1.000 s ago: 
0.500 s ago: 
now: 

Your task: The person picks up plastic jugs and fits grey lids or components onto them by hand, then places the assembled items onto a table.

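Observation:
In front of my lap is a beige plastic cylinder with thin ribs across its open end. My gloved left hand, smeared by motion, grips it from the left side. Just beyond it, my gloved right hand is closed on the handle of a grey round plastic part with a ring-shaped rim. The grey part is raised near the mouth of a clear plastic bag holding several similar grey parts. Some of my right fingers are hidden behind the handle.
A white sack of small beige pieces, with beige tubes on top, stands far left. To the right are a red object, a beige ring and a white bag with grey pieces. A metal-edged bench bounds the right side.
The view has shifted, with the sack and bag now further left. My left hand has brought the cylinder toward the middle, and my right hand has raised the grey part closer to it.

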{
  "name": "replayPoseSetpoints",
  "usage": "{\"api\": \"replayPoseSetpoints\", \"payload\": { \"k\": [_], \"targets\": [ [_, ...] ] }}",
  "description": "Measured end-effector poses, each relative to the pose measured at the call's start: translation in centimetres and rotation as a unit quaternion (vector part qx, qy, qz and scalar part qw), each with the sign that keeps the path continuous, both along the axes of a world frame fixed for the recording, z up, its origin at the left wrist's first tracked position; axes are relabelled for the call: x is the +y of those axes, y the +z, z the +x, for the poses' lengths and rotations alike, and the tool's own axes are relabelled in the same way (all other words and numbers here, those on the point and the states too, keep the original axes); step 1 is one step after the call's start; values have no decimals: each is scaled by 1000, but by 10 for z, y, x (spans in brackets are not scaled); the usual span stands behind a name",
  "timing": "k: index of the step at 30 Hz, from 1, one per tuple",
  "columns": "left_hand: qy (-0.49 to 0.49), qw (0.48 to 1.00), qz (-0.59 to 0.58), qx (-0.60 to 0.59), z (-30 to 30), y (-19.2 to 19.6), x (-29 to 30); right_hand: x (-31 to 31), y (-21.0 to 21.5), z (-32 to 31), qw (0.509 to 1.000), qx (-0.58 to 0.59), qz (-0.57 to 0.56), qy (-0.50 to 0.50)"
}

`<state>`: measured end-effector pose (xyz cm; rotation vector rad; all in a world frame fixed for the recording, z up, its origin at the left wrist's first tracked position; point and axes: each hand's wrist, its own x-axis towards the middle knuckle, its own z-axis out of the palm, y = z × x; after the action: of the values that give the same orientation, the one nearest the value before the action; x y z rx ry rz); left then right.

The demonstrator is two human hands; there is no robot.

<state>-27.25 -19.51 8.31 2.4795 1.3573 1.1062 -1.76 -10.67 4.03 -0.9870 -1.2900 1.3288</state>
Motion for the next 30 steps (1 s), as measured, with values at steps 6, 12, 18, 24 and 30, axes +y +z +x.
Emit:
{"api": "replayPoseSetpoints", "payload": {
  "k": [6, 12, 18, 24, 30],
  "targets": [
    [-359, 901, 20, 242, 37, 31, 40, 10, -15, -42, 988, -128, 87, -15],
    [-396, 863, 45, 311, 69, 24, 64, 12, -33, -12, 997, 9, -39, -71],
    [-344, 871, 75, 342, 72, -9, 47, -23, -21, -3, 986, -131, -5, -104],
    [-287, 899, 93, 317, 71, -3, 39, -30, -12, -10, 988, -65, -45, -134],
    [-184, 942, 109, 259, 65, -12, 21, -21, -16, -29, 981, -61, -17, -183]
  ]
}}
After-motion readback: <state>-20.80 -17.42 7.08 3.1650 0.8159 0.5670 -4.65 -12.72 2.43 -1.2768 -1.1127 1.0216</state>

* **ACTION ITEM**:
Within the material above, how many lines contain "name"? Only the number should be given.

* **TASK ANSWER**:
2